TRAF3IP2, a novel therapeutic target in glioblastoma multiforme

Abstract

Glioblastoma multiforme (glioblastoma) remains one of the deadliest cancers. Pro-inflammatory and pro-tumorigenic mediators present in tumor microenvironment (TME) facilitate communication between tumor cells and adjacent non-malignant cells, resulting in glioblastoma growth. Since a majority of these mediators are products of NF-κB- and/or AP-1-responsive genes, and as TRAF3 Interacting Protein 2 (TRAF3IP2) is an upstream regulator of both transcription factors, we hypothesized that targeting TRAF3IP2 blunts tumor growth by inhibiting NF-κB and pro-inflammatory/pro-tumorigenic mediators. Our in vitro data demonstrate that similar to primary glioblastoma tumor tissues, malignant glioblastoma cell lines (U87 and U118) express high levels of TRAF3IP2. Silencing TRAF3IP2 expression inhibits basal and inducible NF-κB activation, induction of pro-inflammatory mediators, clusters of genes involved in cell cycle progression and angiogenesis, and formation of spheroids.

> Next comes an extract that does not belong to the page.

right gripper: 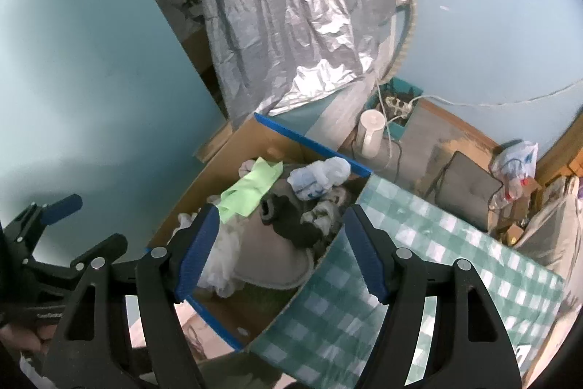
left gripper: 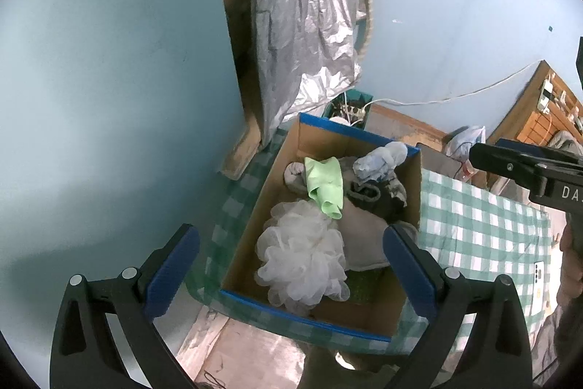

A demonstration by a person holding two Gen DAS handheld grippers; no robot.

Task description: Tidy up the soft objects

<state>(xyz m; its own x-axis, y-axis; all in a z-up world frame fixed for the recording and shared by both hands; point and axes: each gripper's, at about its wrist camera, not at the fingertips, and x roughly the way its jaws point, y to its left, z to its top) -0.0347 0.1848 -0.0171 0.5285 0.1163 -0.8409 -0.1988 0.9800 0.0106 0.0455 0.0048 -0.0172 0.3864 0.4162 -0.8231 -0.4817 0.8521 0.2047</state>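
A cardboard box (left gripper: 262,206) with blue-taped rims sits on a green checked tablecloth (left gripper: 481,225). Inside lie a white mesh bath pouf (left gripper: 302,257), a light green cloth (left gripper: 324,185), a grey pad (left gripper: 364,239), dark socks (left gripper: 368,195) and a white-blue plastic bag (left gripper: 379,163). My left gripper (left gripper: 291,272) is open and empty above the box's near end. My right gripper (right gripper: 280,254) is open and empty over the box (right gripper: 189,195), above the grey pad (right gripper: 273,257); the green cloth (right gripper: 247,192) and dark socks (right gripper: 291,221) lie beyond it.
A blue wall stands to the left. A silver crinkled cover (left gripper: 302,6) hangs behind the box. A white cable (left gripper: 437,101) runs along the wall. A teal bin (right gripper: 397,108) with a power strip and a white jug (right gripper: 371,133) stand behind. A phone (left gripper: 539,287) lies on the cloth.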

Additionally, silencing TRAF3IP2 significantly increases apoptosis. In vivo studies indicate TRAF3IP2-silenced U87 cells formed smaller tumors. Additionally, treating existing tumors formed by wild type U87 cells with lentiviral TRAF3IP2 shRNA markedly regresses their size. Analysis of residual tumors revealed reduced expression of pro-inflammatory/pro-tumorigenic/pro-angiogenic mediators and kinesins. In contrast, the expression of IL-10, an anti-inflammatory cytokine, was increased. Together, these novel data indicate that TRAF3IP2 is a master regulator of malignant signaling in glioblastoma, and its targeting modulates the TME and inhibits tumor growth by suppressing the expression of mediators involved in inflammation, angiogenesis, growth, and malignant transformation. Our data identify TRAF3IP2 as a potential therapeutic target in glioblastoma growth and dissemination.

Keywords: TRAF3IP2; cancer stem cells; glioblastoma multiforme; inflammation; tumor microenvironment.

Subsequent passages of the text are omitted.